3. Reformed Epistemology
In Reason and Belief in God (1983, with Wolterstorff), and in the Warrant Trilogy, Warrant: The Current Debate (1993), Warrant and Proper Function (1993), and Warranted Christian Belief (2000), Plantinga developed Reformed Epistemology. Its main claims:
- Belief in God can be properly basic. You do not need to infer it from other beliefs for it to be rational.
- Properly basic beliefs need proper function. The mind must be working as designed, in the right setting, aimed at truth.
- Christian belief is rationally warranted when it comes from the sensus divinitatis (Calvin's term for the natural human awareness of God) working as it should, plus the inner work of the Holy Spirit.
- The atheist demand for evidence fails. It assumes evidentialism, the rule that all beliefs must be inferred from other evidence. That rule cannot meet its own standard.
Reformed Epistemology has reshaped Christian philosophy of religion since the 1980s.
4. The Evolutionary Argument Against Naturalism (EAAN)
In Warrant and Proper Function (1993, ch. 12) and Where the Conflict Really Lies (2011), Plantinga developed EAAN:
- If naturalism is true and our minds were shaped by unguided evolution, then we have no good reason to think those minds reliably track truth.
- We have no way to check our minds without using those same minds.
- So holding both naturalism and evolution undermines itself. The belief that produces it comes from minds the belief itself calls into doubt.
- Theism, where God designs reliable minds, gives a better story.
See Argument from the Reliability of Reason.
5. Where the Conflict Really Lies (2011)
Plantinga's later work argues that:
- Surface conflict between science and religion (for example young-earth creationism vs the Big Bang) is real but limited.
- Deep conflict between science and naturalism is much more serious. Naturalism's assumptions clash with the way science treats knowledge.

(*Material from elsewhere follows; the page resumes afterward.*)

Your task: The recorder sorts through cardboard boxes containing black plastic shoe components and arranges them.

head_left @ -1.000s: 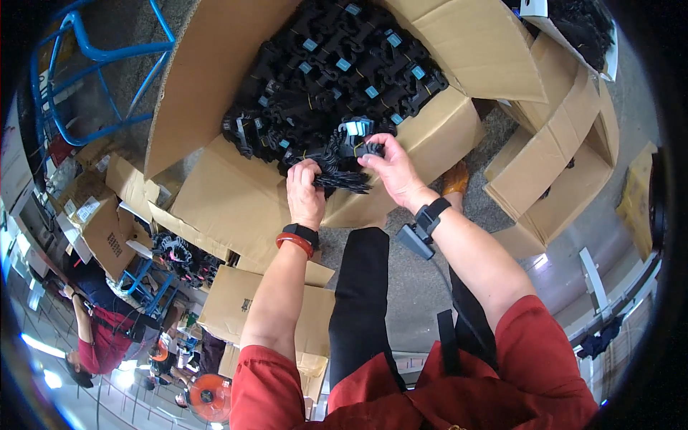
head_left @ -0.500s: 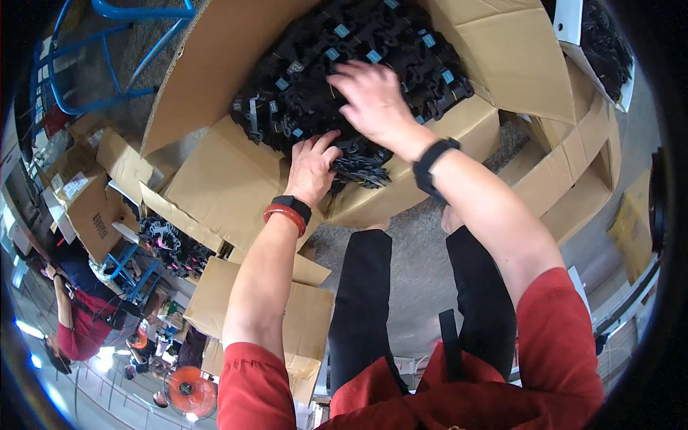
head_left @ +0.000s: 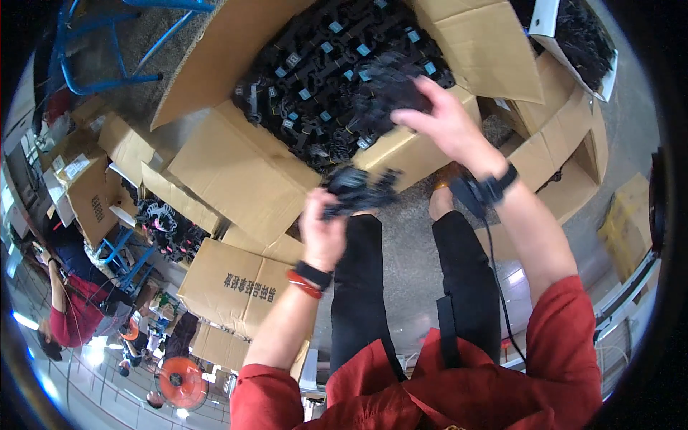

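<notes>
A large cardboard box (head_left: 423, 136) with its flaps folded out is filled with dark plastic pieces (head_left: 315, 79) in rows, several bearing light-blue tags. My left hand (head_left: 321, 233) is closed on a bundle of black plastic pieces (head_left: 360, 192), held just outside the box's near edge. Over the box's right part, my right hand (head_left: 453, 127) grips another bundle of black plastic pieces (head_left: 390, 89) between thumb and fingers. Motion smears this second bundle, so its exact shape is unclear.
A white container (head_left: 546, 18) with black pieces stands at the upper right, beside another open carton (head_left: 555, 150). Closed cartons (head_left: 222, 283) lie at the left. A blue metal frame (head_left: 115, 82) is at the upper left, and a person (head_left: 79, 301) works farther left.
My left hand has drawn back from the box toward me with a bundle. My right hand has moved rightward and now lifts a bundle above the packed pieces.
</notes>
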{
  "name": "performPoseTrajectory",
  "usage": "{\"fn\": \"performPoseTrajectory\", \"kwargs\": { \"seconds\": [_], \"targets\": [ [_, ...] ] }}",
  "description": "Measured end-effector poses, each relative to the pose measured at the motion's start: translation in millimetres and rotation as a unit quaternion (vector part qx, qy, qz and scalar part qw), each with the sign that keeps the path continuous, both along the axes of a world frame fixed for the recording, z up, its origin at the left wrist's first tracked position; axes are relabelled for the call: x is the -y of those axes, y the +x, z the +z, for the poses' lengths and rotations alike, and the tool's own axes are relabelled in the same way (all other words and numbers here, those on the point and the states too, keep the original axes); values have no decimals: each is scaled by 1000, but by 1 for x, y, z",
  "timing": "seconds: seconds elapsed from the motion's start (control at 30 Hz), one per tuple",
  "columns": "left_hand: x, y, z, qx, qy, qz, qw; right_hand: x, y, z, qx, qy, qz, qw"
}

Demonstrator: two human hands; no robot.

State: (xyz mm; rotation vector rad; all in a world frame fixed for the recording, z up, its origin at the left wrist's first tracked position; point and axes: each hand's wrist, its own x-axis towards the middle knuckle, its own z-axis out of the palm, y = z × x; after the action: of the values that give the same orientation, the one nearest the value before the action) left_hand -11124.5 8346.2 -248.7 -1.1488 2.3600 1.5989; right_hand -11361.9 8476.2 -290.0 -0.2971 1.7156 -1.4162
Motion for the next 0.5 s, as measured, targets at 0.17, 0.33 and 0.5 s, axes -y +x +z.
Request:
{"fn": "performPoseTrajectory", "kwargs": {
  "seconds": [0.17, 0.33, 0.5],
  "targets": [
    [-170, -45, 26, 0, 187, -78, 979, -178, 21, 87, -26, 176, -152, 972],
    [-323, -88, 24, 37, 306, -221, 925, -352, 34, 126, -156, 489, -25, 858],
    [-312, -108, 19, -56, 235, -223, 944, -365, 24, 106, -394, 532, 55, 748]
  ]
}}
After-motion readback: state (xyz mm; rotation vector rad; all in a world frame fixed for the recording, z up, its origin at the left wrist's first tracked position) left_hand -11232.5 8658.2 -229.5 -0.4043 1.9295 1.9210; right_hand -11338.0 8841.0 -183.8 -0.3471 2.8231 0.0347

- Surface agreement between science and theism is real. Theism makes sense of intelligibility, fine-tuning, mind, and morality.
Major works
- God and Other Minds (1967)
- The Nature of Necessity (1974)
- God, Freedom, and Evil (1974), popular-level
- Does God Have a Nature? (1980)
- Reason and Belief in God (1983, ed. with Wolterstorff; foundational Reformed Epistemology essay)
- Warrant Trilogy:
- Warrant: The Current Debate (1993)
- Warrant and Proper Function (1993)
- Warranted Christian Belief (2000)
- Where the Conflict Really Lies: Science, Religion, and Naturalism (2011)
- Knowledge and Christian Belief (2015), popular-level summary of Warranted Christian Belief
Plantinga's apologetic legacy
Plantinga led the renaissance of Christian analytic philosophy from the 1970s on. The Society of Christian Philosophers (founded 1978 by Plantinga, Wolterstorff, and others) gave Christian thinkers a serious foothold in mainstream philosophy. His influence shaped:
- Modern Christian engagement with the problem of evil. The free-will defense became standard.
- Modern engagement with arguments for God. The modal ontological argument is now widely studied.
- Reformed epistemology and proper function as live options in epistemology.
- A serious challenge to naturalism through EAAN.
- A more solid place for Christian intellectual work in the secular academy.
Plantinga in this corpus
Plantinga shows up across:
- Problem of Evil, Free Will Defense, primary developer
- Modal Ontological Argument, modern formal version
- Argument from the Reliability of Reason, EAAN
- Liar Lunatic or Lord, in the background through warrant theory
- Free Will and Determinism, libertarian Reformed
- Christology, Warranted Christian Belief applies the framework to Christology
- Modal Argument from Mind, engages dualism
Major secondary literature
- James Beilby & Paul Eddy (eds.), The Routledge Companion to Theism (2012)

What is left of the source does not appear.